No me sorprende que el viejo duque conozca la historia griega ni que finalmente se decida a indagar en nuestras almas. Interrumpe todos los canales de comunicación, salvo para desearnos «
buon pranzo
, buen provecho», por encima del hombro, mientras toma el atajo por el prado de atrás para subir al pueblo. Las preguntas de Barlozzo han sido indirectas y semánticas al mismo tiempo. Puede ser tan afilado como una cimitarra, aunque no creo que pretenda ser cortante. Nos quedamos un rato mirándolo y después nos miramos el uno al otro: los dos nos hemos quedado algo perplejos. Nos hemos pasado con él. Aunque haya sido él quien nos ha buscado con su actitud a menudo taimada, quien disfruta hablando y predicando, quien dilucida su vida ante un público nuevo y entusiasta como nosotros, no permitirá que nos acerquemos demasiado a él ni a sus recuerdos. Barlozzo es un hombre con límites, con confines que no aceptan la más mínima presión por nuestra parte sobre lo que queda más allá de ellos.

Aunque decepcionados, ninguno de los dos se sorprende de que nadie llame a la puerta del establo a las cuatro en punto. Según Fernando, el alejamiento del duque es teatral,
un colpo di teatro
, y con él pretende provocar un efecto. Hacemos como que no nos damos cuenta cuando la tarde se convierte en noche sin que dé señales de vida.

«Es demasiado tiempo para mantener al público esperando», pienso.

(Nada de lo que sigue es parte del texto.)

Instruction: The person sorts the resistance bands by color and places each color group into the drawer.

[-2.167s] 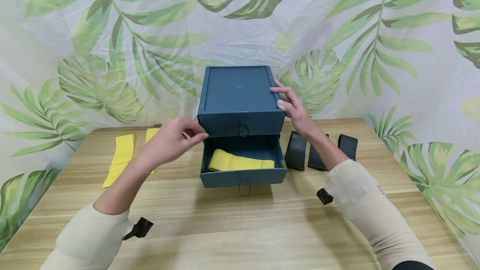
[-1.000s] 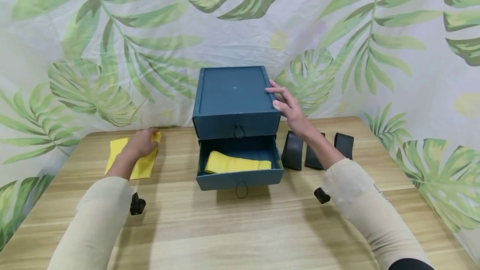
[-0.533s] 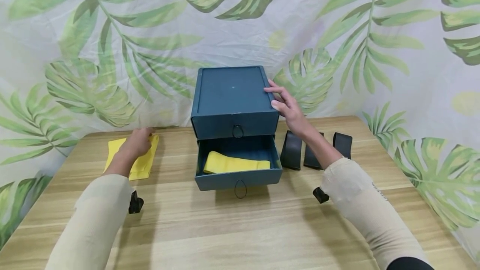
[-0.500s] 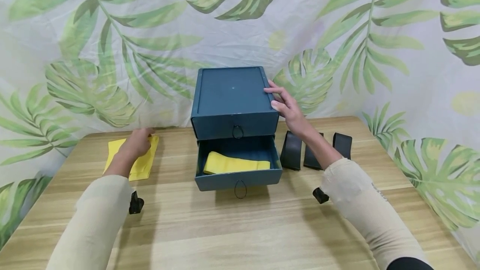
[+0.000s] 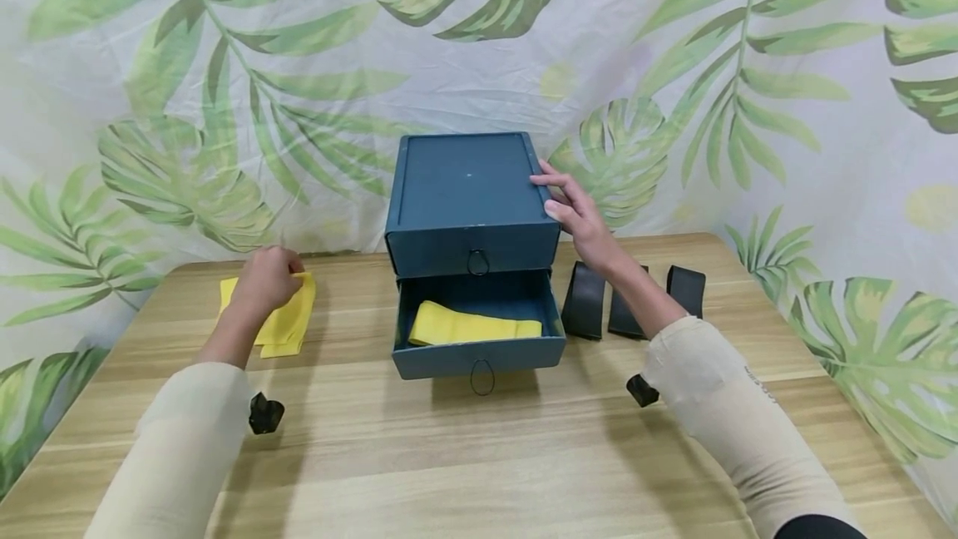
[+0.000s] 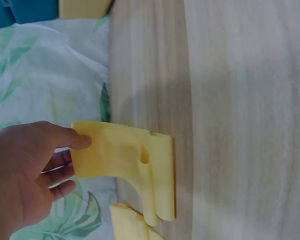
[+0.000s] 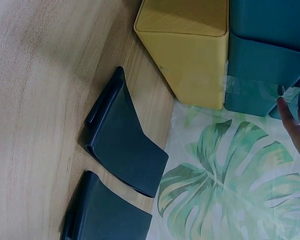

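My left hand (image 5: 268, 279) is at the table's back left. In the left wrist view its thumb and fingers pinch one end of a folded yellow band (image 6: 102, 150), raised while its other folds rest on the wood. Beside it lies a second yellow band (image 6: 126, 222). A blue two-drawer cabinet (image 5: 467, 181) stands at the centre back, its lower drawer (image 5: 479, 362) pulled out with another yellow band (image 5: 471, 326) inside. With extended fingers, my right hand (image 5: 587, 227) rests against the cabinet's upper right edge.
Several folded black bands lie right of the cabinet, such as the nearest black band (image 5: 584, 304) and the farthest black band (image 5: 684, 289). A yellow box (image 7: 190, 65) sits beneath the blue cabinet in the right wrist view. A leaf-patterned cloth (image 5: 322, 106) hangs behind the table.
My left hand has gone from beside the open drawer to the yellow band at the left, now pinching and slightly lifting its end. My right hand keeps its place on the cabinet.
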`<state>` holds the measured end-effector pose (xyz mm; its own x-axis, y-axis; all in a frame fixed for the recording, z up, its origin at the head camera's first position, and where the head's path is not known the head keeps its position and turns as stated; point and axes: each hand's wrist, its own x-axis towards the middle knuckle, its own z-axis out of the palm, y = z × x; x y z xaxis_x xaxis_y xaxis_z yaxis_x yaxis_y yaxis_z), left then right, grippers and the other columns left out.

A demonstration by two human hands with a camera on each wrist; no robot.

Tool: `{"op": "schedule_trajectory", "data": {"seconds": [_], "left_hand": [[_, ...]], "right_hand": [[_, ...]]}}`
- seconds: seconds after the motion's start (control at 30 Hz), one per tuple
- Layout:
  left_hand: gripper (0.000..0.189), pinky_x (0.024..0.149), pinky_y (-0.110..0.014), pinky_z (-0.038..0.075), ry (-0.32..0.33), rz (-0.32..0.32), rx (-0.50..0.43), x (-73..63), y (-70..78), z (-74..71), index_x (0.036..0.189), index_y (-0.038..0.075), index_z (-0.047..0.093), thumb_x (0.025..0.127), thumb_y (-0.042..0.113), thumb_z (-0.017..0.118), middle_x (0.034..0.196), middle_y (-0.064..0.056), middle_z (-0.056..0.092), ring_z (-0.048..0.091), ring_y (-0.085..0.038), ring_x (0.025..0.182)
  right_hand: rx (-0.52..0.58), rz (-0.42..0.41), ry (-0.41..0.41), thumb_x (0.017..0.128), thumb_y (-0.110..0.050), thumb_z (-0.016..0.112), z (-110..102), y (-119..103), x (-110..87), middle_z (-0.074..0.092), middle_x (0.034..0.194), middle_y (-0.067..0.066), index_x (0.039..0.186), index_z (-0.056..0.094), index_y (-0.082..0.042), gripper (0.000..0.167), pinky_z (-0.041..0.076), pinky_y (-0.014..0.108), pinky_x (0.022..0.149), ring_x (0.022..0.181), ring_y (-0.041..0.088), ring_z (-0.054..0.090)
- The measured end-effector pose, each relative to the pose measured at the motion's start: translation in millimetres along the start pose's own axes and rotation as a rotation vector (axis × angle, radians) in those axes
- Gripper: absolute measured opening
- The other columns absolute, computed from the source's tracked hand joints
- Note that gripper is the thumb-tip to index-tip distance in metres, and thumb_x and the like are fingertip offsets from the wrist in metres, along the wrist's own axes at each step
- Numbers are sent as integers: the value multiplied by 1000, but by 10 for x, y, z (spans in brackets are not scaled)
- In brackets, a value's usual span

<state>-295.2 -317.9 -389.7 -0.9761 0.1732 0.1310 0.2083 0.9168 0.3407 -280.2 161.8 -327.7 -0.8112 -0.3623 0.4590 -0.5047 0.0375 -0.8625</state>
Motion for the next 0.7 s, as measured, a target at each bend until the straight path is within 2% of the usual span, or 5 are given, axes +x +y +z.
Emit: {"op": "schedule_trajectory", "data": {"seconds": [0.23, 0.4, 0.53, 0.63, 0.7], "left_hand": [[13, 74, -56, 52, -11, 34, -64, -90, 135, -122, 98, -14, 65, 92, -2, 64, 93, -30, 66, 63, -44, 85], [14, 61, -44, 46, 28, 109, -113, -144, 265, -285, 99, -9, 54, 89, -4, 62, 83, -23, 60, 55, -31, 68], [17, 59, -37, 40, 22, 146, -171, -193, 410, -445, 101, -2, 48, 91, -7, 62, 86, -20, 57, 50, -24, 67], [11, 63, -39, 44, 0, 145, -206, -226, 517, -549, 101, 0, 53, 96, -6, 61, 94, -22, 59, 54, -29, 73], [5, 70, -42, 50, -13, 138, -228, -251, 580, -606, 103, -1, 58, 99, -4, 60, 103, -26, 62, 64, -41, 86]], "right_hand": [[-1, -1, -1, 103, -22, 44, -10, 1, -6, 13, 172, 16, 148, 42, 6, 53, 29, 67, 117, 155, 44, 19], [6, -2, 1, 103, -23, 44, -7, 4, -5, 13, 173, 15, 148, 42, 6, 54, 30, 68, 116, 155, 44, 20], [8, -2, 0, 103, -22, 44, -4, 5, -3, 13, 173, 16, 148, 42, 7, 53, 29, 68, 116, 156, 44, 19], [8, -1, 0, 103, -22, 44, -1, 2, -4, 13, 172, 16, 147, 42, 7, 53, 28, 68, 117, 156, 44, 18], [5, -1, 1, 103, -22, 44, 0, 0, -7, 13, 172, 16, 147, 42, 7, 53, 27, 68, 117, 156, 44, 17]]}}
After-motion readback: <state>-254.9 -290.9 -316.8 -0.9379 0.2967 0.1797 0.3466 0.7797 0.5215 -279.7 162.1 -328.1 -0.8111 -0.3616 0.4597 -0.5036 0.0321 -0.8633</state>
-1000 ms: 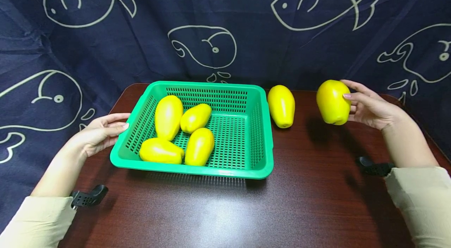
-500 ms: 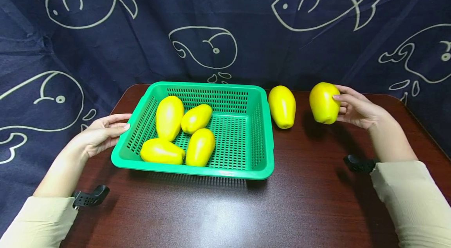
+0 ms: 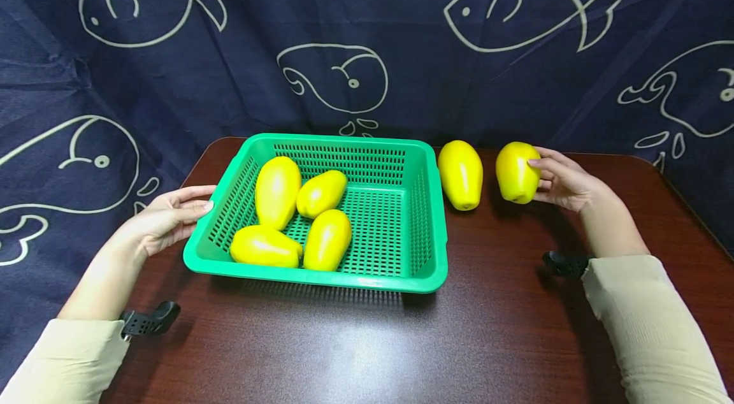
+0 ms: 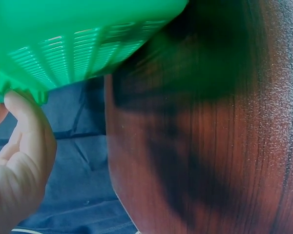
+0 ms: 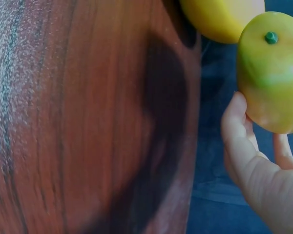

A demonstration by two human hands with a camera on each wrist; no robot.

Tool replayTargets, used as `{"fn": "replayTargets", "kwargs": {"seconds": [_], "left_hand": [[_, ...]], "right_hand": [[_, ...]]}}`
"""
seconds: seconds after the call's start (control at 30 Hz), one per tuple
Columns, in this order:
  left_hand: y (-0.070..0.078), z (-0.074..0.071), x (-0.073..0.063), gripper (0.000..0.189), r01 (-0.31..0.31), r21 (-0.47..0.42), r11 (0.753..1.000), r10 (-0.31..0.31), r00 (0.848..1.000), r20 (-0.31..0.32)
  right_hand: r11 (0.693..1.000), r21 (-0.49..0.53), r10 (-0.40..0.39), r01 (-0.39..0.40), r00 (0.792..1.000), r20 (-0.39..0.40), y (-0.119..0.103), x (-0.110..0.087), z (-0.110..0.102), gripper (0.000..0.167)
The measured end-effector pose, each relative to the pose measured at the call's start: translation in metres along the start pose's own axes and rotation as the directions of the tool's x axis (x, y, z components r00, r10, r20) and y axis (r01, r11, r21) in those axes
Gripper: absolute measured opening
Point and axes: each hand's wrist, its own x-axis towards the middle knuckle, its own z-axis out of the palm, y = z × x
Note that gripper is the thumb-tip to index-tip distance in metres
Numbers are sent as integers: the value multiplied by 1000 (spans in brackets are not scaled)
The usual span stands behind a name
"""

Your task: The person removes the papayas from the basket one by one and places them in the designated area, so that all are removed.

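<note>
In the head view my left hand (image 3: 163, 222) pinches the left rim of a green plastic basket (image 3: 315, 279), thumb on top; the left wrist view shows this grip at the basket's corner (image 4: 88, 19). Several yellow papayas lie inside, toward its left side, among them an upright one (image 3: 278, 192) and a sideways one (image 3: 265, 246). My right hand (image 3: 564, 184) grips another papaya (image 3: 516, 171) at its right side, just over the table. Between that fruit and the basket, one papaya (image 3: 460, 174) lies on the table. A green stem stub (image 5: 271, 37) shows on the held papaya.
The dark red wooden table (image 3: 275, 353) reaches toward me. Behind it hangs a dark blue cloth (image 3: 413, 72) with white fish drawings. A black strap mount (image 3: 150, 320) sits at the left wrist and another mount (image 3: 564, 264) at the right.
My right hand has moved left and slightly down with its papaya, closer to the papaya lying beside the basket. The left hand keeps its hold on the rim.
</note>
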Motion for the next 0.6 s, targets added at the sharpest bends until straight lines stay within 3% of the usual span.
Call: {"fn": "replayTargets", "kwargs": {"seconds": [0.6], "left_hand": [[1, 2, 0, 30, 11, -13, 1000, -11, 1000, 10]], "right_hand": [[987, -155, 18, -37, 992, -123, 21, 27, -2, 30]]}}
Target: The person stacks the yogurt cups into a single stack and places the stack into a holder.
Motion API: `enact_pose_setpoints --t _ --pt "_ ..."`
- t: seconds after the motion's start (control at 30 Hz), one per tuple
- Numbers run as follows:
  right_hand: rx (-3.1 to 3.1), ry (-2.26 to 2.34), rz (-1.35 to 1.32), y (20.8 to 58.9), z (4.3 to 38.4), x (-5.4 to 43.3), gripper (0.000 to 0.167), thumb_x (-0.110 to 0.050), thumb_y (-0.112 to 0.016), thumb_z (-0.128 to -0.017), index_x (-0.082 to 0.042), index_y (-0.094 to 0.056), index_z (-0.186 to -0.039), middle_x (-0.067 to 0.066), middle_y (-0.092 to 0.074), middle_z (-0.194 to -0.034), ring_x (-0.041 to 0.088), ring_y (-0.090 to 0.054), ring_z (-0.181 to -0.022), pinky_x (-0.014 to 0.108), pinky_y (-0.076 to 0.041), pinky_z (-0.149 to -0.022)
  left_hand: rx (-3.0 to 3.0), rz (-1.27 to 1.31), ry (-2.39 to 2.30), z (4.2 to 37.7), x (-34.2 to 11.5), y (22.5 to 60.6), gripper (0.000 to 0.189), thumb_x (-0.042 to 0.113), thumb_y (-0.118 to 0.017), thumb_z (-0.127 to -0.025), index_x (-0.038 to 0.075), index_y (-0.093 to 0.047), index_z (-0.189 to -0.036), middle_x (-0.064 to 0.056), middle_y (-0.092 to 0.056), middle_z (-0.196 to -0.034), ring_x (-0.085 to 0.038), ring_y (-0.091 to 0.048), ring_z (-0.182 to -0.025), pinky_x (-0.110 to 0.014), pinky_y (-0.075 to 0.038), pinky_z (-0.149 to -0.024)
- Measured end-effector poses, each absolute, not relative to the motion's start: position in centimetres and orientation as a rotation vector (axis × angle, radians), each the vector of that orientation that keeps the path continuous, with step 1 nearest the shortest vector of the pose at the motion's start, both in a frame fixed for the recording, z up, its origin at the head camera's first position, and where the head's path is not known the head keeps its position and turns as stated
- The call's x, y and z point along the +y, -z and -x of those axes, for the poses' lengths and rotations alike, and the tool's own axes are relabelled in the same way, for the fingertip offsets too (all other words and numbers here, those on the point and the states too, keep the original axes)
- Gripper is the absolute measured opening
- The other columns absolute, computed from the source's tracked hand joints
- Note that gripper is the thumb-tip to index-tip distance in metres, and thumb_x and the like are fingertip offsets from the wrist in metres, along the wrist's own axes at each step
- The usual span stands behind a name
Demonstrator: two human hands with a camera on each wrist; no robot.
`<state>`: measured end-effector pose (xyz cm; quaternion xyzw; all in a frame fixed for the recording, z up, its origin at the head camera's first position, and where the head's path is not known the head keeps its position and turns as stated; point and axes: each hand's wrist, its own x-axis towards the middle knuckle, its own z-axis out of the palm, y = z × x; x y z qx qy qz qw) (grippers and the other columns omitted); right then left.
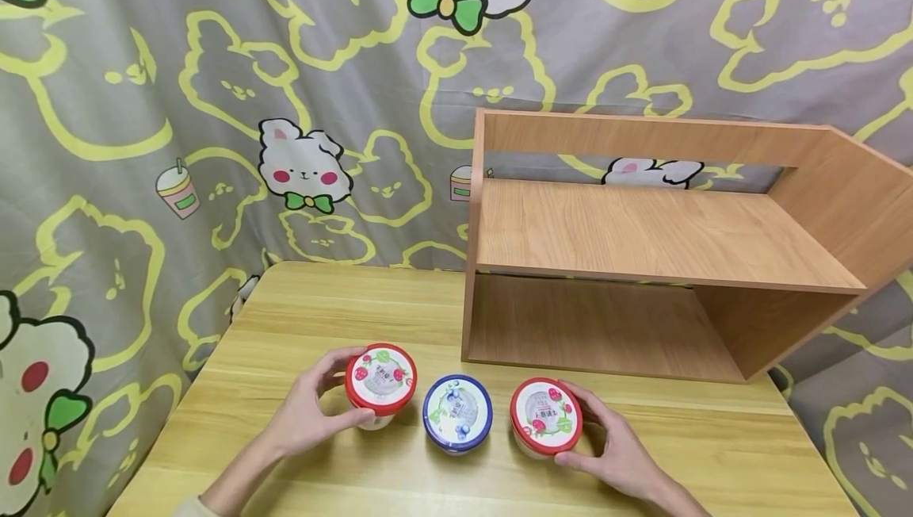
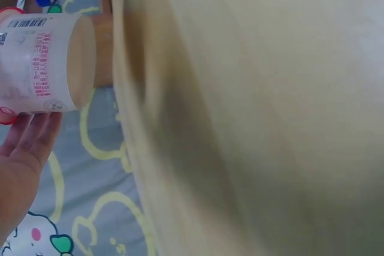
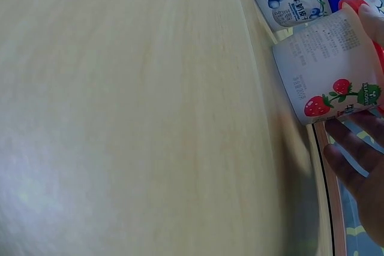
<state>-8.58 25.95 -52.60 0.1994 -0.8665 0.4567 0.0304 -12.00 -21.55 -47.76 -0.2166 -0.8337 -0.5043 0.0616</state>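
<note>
In the head view, three lidded paper cups form a row on the front of the wooden table. My left hand (image 1: 314, 406) grips the left cup with the red strawberry-print lid (image 1: 381, 375), thumb at the front and fingers behind. At the right end, my right hand (image 1: 616, 446) holds another red-lidded strawberry cup (image 1: 546, 415) between thumb and fingers. Between them stands a blue-lidded blueberry cup (image 1: 457, 413), touched by neither hand. The right wrist view shows strawberries printed on the right cup's side (image 3: 327, 67). Whether the held cups touch the table is hard to tell.
A two-level wooden shelf (image 1: 670, 231) stands at the back right of the table (image 1: 342, 303), behind the cups. A grey curtain (image 1: 399, 97) with rabbit drawings hangs behind the table and along its left side.
</note>
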Motion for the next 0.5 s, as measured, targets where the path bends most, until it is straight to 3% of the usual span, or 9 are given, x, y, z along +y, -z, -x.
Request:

Estamos fuera, en la terraza, cambiándonos los zapatos y a punto de subir al bar a tomar los aperitivi, cuando el duque aparece por la esquina del establo.


Avete benzina per la macchina?
¿Tenéis gasolina en el coche?


Certo
—responde Fernando—,
ma, perchè?
¿Por qué?

—Porque os invito a cenar.

Nos dirigimos hacia el sur y atravesamos los pueblos cercanos de Piazze y Palazzone. Veinte minutos después, tras dar la vuelta a una curva sobre la cual se alza una estructura curiosa, Barlozzo, que nos guía desde el asiento posterior, dice:


Eccoci qua
.

Es mitad cabana y mitad cobertizo laberíntico y su irregularidad está rodeada por grandes magnolias, cuyas hojas relucientes ensartan luces de muchos colores, que, al parpadear y titilar, producen lo único que suena en la noche oscura y silenciosa. Tomates y ajos se agitan juntos sobre una suave llama cercana y sus aromas suben en espiral y se funden con el del carbón de la leña que arde lentamente. Dejamos el coche al borde de una acequia, junto a una furgoneta que, según Barlozzo, pertenece a la cocinera, y entramos empujando una cortina de cuentas de plástico rojas.

Flippers
, barriles de vino, una barra pequeña y el aire sofocante de cincuenta mil cigarrillos consumidos llenan la primera habitación, donde no hay nadie. Atravesamos otra cortina de cuentas rojas y llegamos a una habitación más amplia en la que hay largas mesas de refectorio, cada una cubierta con un mantel de hule con un diseño distinto. Barlozzo se anuncia con un
permesso
y cruza una puertita que hay en el otro extremo de la habitación, por la que sale el aliento vaporoso de una buena cocina; nos hace señas de que lo sigamos.

Lenta y rítmicamente, la cocinera que es la dueña de la furgoneta estira una plancha de pasta sobre una mesa gruesa de madera. Es una mujer menuda de unos setenta años, con el cabello de un rojo violento recogido bajo un sombrero de papel blanco. Le dicen Pupa, «Muñeca».